And those two ways are number one, you do something exponentially better than your competitors. Not incrementally better, not extra features, but something that is so far above and beyond that literally everybody starts coming to you. Or number two, you do something different. You create value in an area that is different than your competitors. And I can give you an example of this. Like we all use Gmail today, like most people use Gmail.

If another company comes out with a product with a few extra email features, are we gonna switch from Gmail to that new email? No, we would only switch from Gmail if the other email provider was just so much better. Like it like solved all the problems that we have with email, all the headaches. And we were like, oh my God, this is an order of magnitude better than Gmail. Or if they offered a different value, a different core value. So they do something with their communications, email messaging platform that Gmail just doesn’t do.

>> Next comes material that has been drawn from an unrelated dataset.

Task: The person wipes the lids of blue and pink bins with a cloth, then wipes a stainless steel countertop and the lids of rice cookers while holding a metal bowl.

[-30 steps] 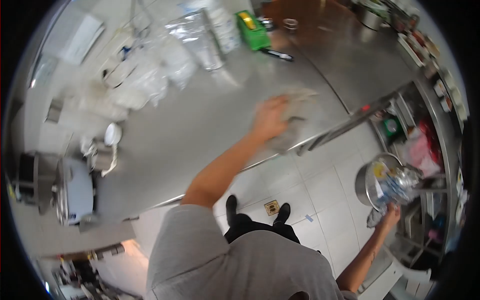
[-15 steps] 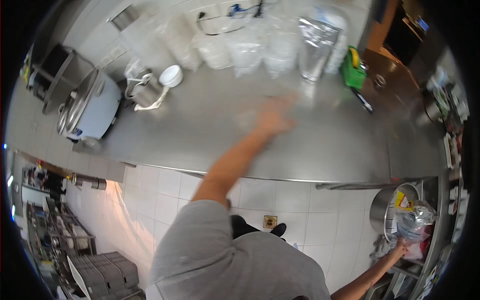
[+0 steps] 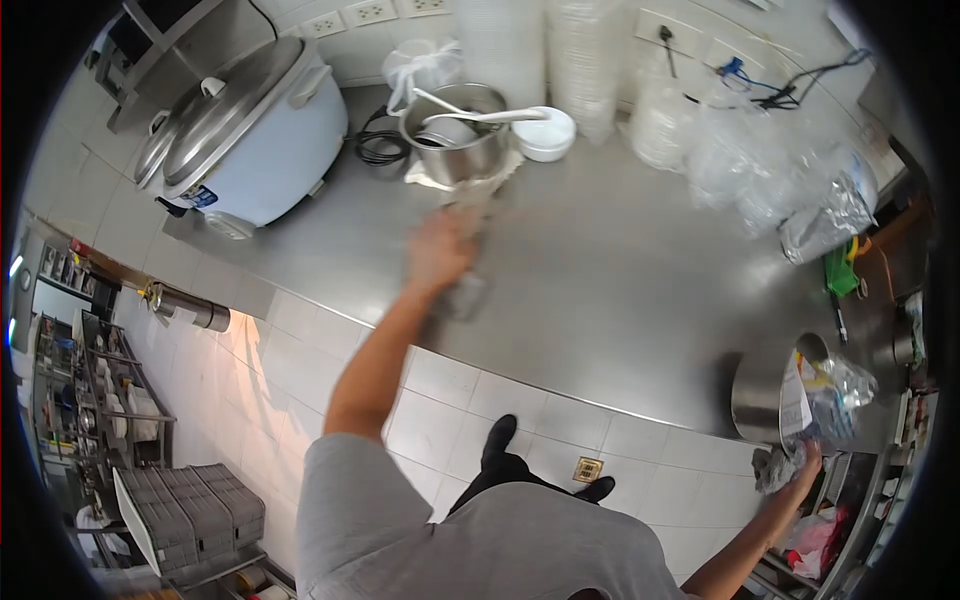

And we might use both of those platforms, but for different things to get different results. So those are the ways that startups break through. And then the last one always comes back to, how are you gonna scale the revenue? And in a way, in order to scale revenue, what venture capitalists really like is that you figured out something, a flywheel, a repeatable process, and that you, when you bring a customer in, they can actually predict that over the lifetime of this customer, they will make significantly more than you have to spend to acquire that customer.

As soon as that math balances out, you know, that look, in three years, we can not only make back the cost of customer acquisition, but we can make a substantial profit off this customer. Boom, venture capitalists eyes light up and they want to hand you the money. Basically, they’re handing you the money in advance to go out there and acquire as many customers as you can now and build the team to support that because they know they’re getting their money back in the future. This is going to be a good business.

So, my feeling is, I get it, but my feeling is that this is kind of the no brainer scenario for a venture capital. And you know, there’s got to be competition before that stage because by that stage, you know, the company is going to have so many suitors that the price is going to be exorbitant. So isn’t there kind of a step before that where a good venture capitalist will actually realize that this company has the potential to be exponentially better or totally different? They haven’t quite figured it, they’re flying it out, but they are on the cusp or they have the potential because the entrepreneur is so good. And then they give them the money.

Yeah, now this is where a lot of investors make mistakes because it’s really hard at the early stages before what we have, what we call traction, right? Before they have some demonstrable proof that this business model works, that the customers are there, everything. Before this, you come in as a venture capitalist, and usually it’s a seed investor, an angel investor, early stage, they haven’t proven out. Sometimes series A, they still haven’t proven it out. You come in there, and when you look at these companies, what you’re looking at are a few things.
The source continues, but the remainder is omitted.